= COLLECTED MATERIAL =
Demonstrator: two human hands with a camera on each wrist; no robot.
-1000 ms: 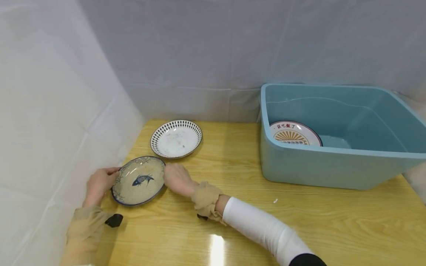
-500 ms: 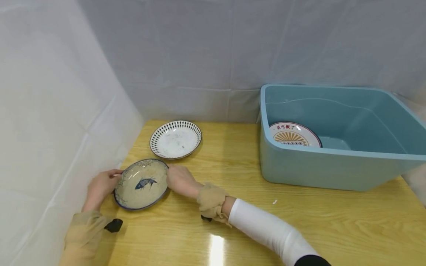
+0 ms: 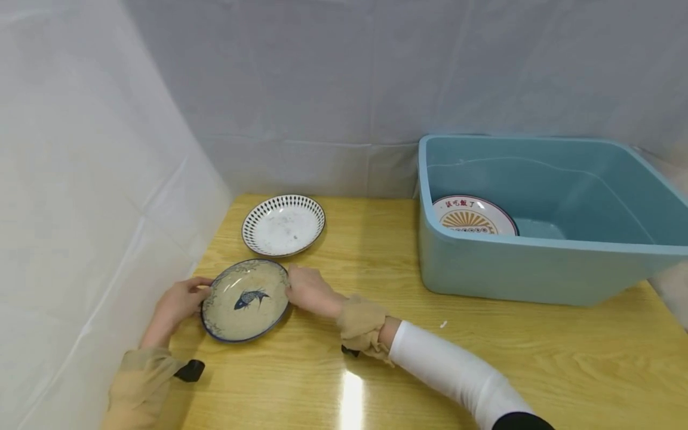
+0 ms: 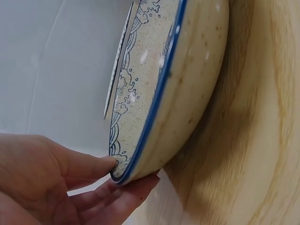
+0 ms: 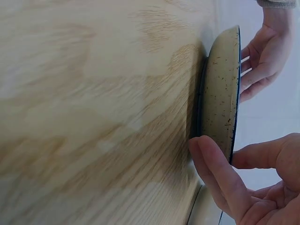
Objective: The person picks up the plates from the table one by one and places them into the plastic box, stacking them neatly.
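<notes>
both hands on the fish plate, near-left part of the table, roughly 10 o'clock from the camera.

left hand at the plate's 9 o'clock rim: left wrist view shows the thumb on top of the rim and fingers curled under it, so it's pinching the edge. right hand at the 3 o'clock rim: right wrist view shows the thumb over the lip and fingers along the underside, also clamped on the rim. both hands closed on the plate, none free.

plate looks flat or nearly flat on the wood; in the right wrist view its base sits against the table. can't tell if it's fully down or a hair off. blue rim, speckled beige glaze, fish facing 2 o'clock.

tan cuffs on both wrists, white sleeve on the right arm coming in from 5 o'clock.

further back, at 12 o'clock from the fish plate: white plate with a black diamond rim, just beyond it, not touching.

at 2 o'clock, well apart: blue tub on the table's right side, a sunburst plate lying inside at its left end.

white sheeting on the left and behind.
</notes>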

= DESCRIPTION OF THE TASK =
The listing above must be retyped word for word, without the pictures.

= WRITTEN ANSWER =
Demonstrator: two human hands with a camera on each wrist; no robot.
-1000 ms: 
-500 ms: 
+0 ms: 
+0 ms: 
+0 ms: 
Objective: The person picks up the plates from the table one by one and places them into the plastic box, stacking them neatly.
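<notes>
both hands on the fish plate, near-left part of the table, roughly 10 o'clock from the camera.

left hand at the plate's 9 o'clock rim: left wrist view shows the thumb on top of the rim and fingers curled under it, so it's pinching the edge. right hand at the 3 o'clock rim: right wrist view shows the thumb over the lip and fingers along the underside, also clamped on the rim. both hands closed on the plate, none free.

plate looks flat or nearly flat on the wood; in the right wrist view its base sits against the table. can't tell if it's fully down or a hair off. blue rim, speckled beige glaze, fish facing 2 o'clock.

tan cuffs on both wrists, white sleeve on the right arm coming in from 5 o'clock.

further back, at 12 o'clock from the fish plate: white plate with a black diamond rim, just beyond it, not touching.

at 2 o'clock, well apart: blue tub on the table's right side, a sunburst plate lying inside at its left end.

white sheeting on the left and behind.
</notes>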

Nothing further is required of this output.